With a few lines of C, the data dump is correctly decoded.

const AVCodec *codec = avcodec_find_decoder(AV_CODEC_ID_MDEC);
AVCodecContext *ctx = avcodec_alloc_context3(codec);
ctx->width = 256;
ctx->height = 192;
avcodec_open2(ctx, codec, 0);

AVPacket pkt;
av_new_packet(&pkt, len);

AVFrame *frame = av_frame_alloc();
avcodec_decode_video2(ctx, frame, &hasFrame, &pkt);

After converting the decoding frame, the second screen of the first level can be displayed, without glitches.

This confirms the use of a MDEC compressed frame as the native format of the background bitmaps. Next step is to extract all pictures from the game data files and convert them.

Data files

The files found on the PlayStation CDs are similar to the ones from the PC Windows version. For each level, there are two files :

  • .LVL : contains the palettes, bitmaps, sprites and pre-calculated tables for shadows
  • .MST : contains the bytecode and triggers for the monster logic

Scanning for MDEC frames in the .lvl files and feeding the data to the ffmpeg decoder results in some ac-texerrors, indicating damaged or wrong data.

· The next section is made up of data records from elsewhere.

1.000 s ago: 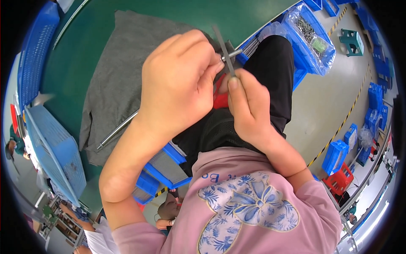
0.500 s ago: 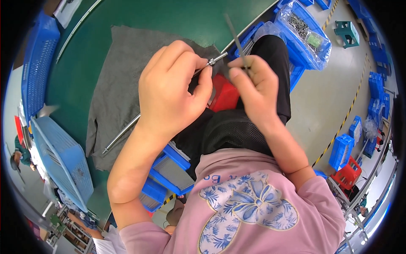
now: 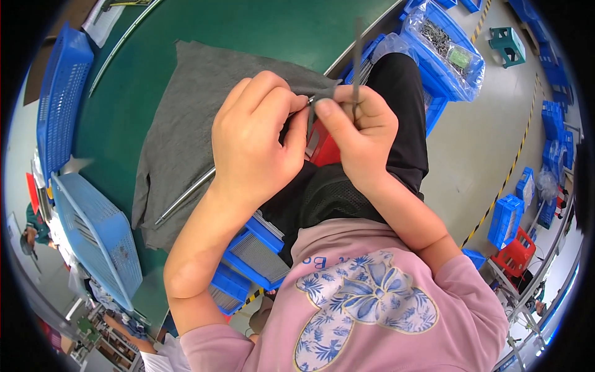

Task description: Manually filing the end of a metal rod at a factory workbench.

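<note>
My left hand [image 3: 257, 139] is closed in a pinch around a slim, shiny metal rod [image 3: 186, 195], which slants from lower left up between the two hands. At the rod's upper end, my right hand [image 3: 369, 133] presses thumb and forefinger on a small dark-grey piece [image 3: 323, 95] that looks like cloth. That piece covers the rod's tip. A thin grey stick [image 3: 357, 59] also stands up from the right hand's fingers, blurred by motion. Beneath the rod and left hand, a grey cloth [image 3: 180, 118] lies spread on the green table.
Blue perforated baskets [image 3: 62, 105] stand at the left. A blue bin [image 3: 458, 77] with bagged metal parts is at upper right, near my leg. Blue trays of rods [image 3: 254, 254] sit below the table edge. A long curved-looking rod [image 3: 118, 37] lies on the green table [image 3: 248, 31].
My right hand has moved left, bringing the grey piece onto the rod's tip, which was bare before. The thin stick has swung more upright. My left hand keeps its pinch.
</note>
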Tool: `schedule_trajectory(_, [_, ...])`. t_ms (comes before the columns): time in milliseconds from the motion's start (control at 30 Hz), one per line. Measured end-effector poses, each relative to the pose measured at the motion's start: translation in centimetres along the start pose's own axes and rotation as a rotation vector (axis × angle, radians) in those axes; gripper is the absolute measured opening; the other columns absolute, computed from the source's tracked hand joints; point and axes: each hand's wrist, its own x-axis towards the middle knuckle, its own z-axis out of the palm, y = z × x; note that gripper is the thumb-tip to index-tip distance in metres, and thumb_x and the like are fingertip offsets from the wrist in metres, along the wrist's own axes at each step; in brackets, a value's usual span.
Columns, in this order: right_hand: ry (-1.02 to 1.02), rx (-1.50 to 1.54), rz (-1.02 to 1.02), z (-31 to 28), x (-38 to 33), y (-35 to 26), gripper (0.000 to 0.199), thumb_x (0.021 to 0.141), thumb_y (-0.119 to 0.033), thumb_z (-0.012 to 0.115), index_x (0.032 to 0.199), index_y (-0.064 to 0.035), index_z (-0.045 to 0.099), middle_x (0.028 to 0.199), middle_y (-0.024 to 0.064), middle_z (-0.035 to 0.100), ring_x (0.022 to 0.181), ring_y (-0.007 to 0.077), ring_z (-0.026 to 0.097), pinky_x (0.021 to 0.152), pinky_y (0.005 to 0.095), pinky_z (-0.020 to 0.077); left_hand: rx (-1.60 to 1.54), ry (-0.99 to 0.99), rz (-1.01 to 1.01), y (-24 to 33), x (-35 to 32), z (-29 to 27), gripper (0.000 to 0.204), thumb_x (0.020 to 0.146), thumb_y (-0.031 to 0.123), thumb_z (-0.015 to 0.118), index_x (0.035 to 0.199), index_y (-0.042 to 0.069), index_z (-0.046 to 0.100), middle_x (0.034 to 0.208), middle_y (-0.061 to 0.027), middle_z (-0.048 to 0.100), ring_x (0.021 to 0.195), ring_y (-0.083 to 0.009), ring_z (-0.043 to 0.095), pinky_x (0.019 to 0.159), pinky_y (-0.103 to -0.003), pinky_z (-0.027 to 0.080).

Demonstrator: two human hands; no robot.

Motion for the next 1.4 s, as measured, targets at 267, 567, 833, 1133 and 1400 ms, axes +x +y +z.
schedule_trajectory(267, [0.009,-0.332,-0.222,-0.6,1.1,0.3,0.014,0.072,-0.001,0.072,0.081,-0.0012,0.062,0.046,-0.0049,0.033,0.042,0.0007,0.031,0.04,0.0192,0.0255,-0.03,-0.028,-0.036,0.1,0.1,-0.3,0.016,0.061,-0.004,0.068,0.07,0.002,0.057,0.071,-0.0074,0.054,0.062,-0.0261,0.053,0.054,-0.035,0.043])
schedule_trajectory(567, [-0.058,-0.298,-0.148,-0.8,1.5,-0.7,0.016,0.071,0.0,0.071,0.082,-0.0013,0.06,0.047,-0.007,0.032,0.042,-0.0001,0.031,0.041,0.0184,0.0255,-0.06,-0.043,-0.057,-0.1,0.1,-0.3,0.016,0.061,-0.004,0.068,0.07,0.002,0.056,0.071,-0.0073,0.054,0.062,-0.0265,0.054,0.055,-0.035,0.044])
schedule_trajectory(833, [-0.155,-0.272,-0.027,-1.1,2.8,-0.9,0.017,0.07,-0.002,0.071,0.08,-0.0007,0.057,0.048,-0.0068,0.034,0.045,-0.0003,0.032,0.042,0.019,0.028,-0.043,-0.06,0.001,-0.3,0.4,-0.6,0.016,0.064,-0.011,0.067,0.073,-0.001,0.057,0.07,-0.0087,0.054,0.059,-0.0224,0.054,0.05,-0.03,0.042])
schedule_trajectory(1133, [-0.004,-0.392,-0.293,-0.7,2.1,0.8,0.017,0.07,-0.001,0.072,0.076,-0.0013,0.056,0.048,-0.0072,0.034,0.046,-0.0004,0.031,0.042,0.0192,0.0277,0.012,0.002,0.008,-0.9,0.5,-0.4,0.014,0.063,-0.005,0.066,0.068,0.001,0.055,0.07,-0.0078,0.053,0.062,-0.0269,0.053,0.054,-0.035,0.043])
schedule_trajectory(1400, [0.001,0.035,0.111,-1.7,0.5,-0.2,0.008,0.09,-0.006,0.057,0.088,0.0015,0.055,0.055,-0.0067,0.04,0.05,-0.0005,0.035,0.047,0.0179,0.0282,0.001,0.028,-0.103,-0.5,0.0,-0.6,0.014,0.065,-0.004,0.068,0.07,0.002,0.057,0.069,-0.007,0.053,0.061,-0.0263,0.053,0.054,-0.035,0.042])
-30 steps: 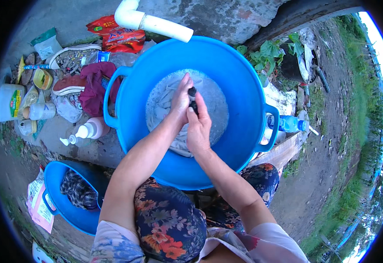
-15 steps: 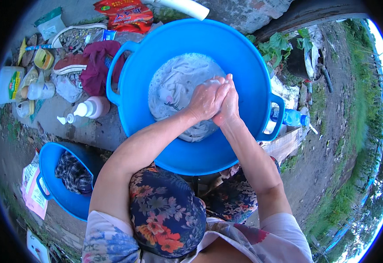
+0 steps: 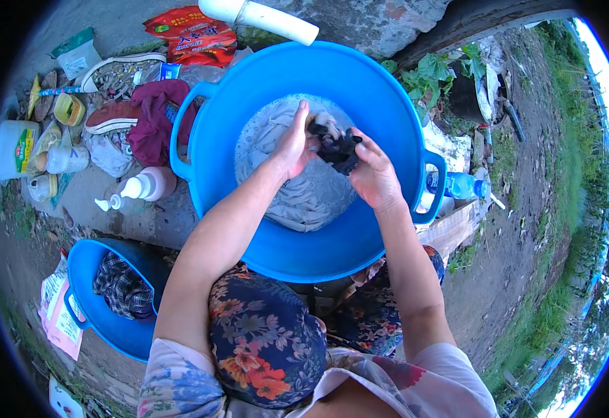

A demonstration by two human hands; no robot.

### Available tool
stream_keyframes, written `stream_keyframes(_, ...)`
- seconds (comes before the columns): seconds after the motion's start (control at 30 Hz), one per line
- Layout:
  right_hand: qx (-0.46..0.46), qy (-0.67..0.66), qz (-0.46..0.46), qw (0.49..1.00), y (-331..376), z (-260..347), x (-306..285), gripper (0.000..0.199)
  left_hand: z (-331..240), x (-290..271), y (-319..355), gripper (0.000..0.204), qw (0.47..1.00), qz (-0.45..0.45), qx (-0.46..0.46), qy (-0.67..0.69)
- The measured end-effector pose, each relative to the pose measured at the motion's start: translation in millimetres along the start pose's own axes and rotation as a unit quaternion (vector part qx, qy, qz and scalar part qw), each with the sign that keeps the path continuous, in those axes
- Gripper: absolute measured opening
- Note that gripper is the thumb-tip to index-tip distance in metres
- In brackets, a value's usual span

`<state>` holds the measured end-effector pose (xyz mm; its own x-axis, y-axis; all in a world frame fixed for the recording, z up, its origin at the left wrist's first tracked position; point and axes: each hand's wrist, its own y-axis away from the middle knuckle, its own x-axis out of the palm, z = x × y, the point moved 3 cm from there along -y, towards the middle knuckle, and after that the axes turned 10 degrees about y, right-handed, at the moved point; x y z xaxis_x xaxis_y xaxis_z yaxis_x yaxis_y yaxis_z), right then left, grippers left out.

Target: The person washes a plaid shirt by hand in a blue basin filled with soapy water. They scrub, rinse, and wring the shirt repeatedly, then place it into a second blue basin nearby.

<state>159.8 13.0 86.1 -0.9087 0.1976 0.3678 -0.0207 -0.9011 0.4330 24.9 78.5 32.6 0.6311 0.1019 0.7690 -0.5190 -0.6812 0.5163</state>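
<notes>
Over the big blue basin (image 3: 249,83), a small wet dark cloth (image 3: 338,150) with pale patches hangs bunched between my hands. My left hand (image 3: 294,143) holds its left side, fingers fairly straight and pointing up. At its right side my right hand (image 3: 375,171) is closed, with thumb and fingers gripping the edge. Part of the grip is hidden behind the cloth. Below, a large pale grey cloth (image 3: 301,209) lies soaking in sudsy water at the basin's bottom.
A smaller blue bucket (image 3: 113,334) with a dark checked cloth (image 3: 122,284) stands at lower left. Left of the basin are a pump bottle (image 3: 152,184), a maroon cloth (image 3: 157,125) and shoes. A white pipe (image 3: 270,19) juts over the far rim; a water bottle (image 3: 461,186) lies right.
My hands were pressed together over the basin; now they have moved apart, and the dark cloth shows between them. The view has shifted slightly.
</notes>
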Motion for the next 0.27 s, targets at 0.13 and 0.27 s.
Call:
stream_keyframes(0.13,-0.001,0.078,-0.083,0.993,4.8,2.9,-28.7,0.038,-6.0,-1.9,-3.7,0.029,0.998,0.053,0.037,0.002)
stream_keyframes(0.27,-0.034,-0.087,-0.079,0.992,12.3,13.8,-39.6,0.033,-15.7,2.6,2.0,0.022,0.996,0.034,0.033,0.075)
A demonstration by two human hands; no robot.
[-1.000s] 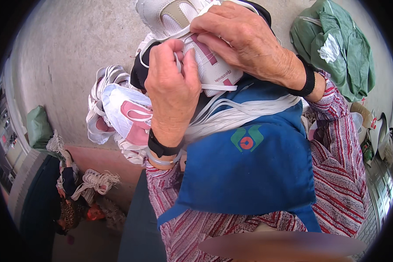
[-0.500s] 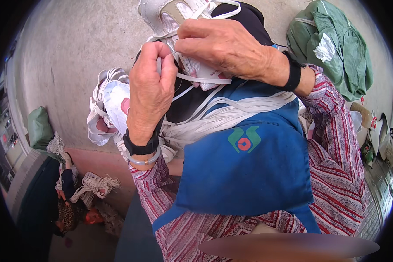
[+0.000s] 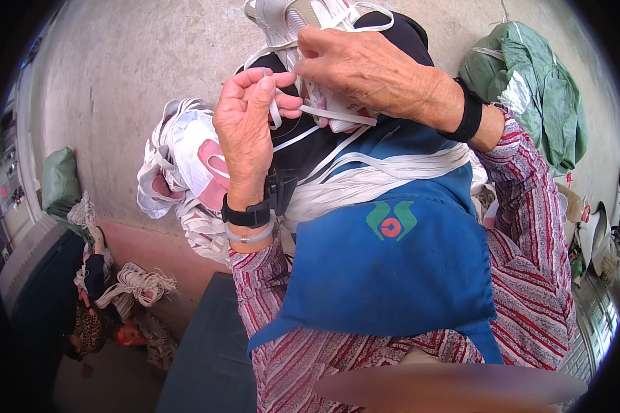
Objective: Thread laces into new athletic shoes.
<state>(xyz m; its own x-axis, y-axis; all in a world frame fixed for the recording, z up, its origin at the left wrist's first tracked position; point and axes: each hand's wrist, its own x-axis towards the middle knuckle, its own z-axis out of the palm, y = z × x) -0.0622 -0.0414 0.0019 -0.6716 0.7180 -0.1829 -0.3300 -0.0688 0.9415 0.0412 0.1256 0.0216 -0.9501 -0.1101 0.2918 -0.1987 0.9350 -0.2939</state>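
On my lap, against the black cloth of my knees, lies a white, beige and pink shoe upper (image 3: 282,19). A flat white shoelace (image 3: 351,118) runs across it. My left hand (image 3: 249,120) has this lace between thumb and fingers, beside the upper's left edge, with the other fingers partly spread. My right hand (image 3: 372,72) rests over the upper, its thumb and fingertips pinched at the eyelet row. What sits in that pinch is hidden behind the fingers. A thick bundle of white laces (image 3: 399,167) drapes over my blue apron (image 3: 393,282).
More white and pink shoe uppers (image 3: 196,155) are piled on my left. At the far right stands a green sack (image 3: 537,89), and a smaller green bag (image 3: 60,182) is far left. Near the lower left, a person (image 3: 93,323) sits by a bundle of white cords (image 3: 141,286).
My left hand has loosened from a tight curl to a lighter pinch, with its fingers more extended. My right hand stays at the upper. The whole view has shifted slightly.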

Read 1048576 bytes at 0x1a330c
MDEC len 13088, VLC_ID 0x3800
qscale 1 version 2
avcodec_decode_video2 ret -1094995529
[mdec @ 0x55a04ab001a0] ac-tex damaged at 2 0

Forcing the output to a file and continuing on errors, some 8x8 blocks are correctly decoded while others are off (wrong position and/or colors).

Decode Glitch

Comparing the data found in the files with the previous memory dump shows no difference at the beginning of the buffer.

$ cmp 001a330c.bss a0.bss
001a330c.bss a0.bss differ: byte 1265, line 8

There are four extra bytes in 001a330c.bss at 0x4F0 (1265-1) in the data files when comparing with the memory dump.

The original PC demo data files had a similar pattern : every 2048 bytes, the last 4 bytes corresponds to a checksum of the previous 2044 bytes.

uint32_t fioUpdateCRC(uint32_t sum, uint8_t *buf, uint32_t size) {
  assert((size & 3) == 0);
  size >>= 2;
  while (size--) {
    sum ^= READ_LE_UINT32(buf); buf += 4;
  }
  return sum;
}
void SectorFile::refillBuffer() {
  int size = fread(_buf, 1, 2048, _fp);
  if (size == 2048) {
    uint32_t crc = fioUpdateCRC(0, _buf, 2048);
    assert(crc == 0);

Calculating the address confirms these four extra bytes are aligned to 0x800.

$ printf %x $(( 0x001a330c + 0x4f0 ))
1a37fc

The extraction code is updated to skip four bytes every 2048 bytes read. After feeding the data to the ffmpeg decoder, the second level screen can be decoded without any errors.

Level1 Screen2 PSX

It is interesting to note the PSX data file use the same sector based file format for its data files.

Batch conversion

With the file format understood, all of the level screens bitmaps can be extracted and compared with the PC version.

Below is the comparaison of the first three screens, on the left the Windows PC paletted 256 colors and on the right the PlayStation YUV bitmaps.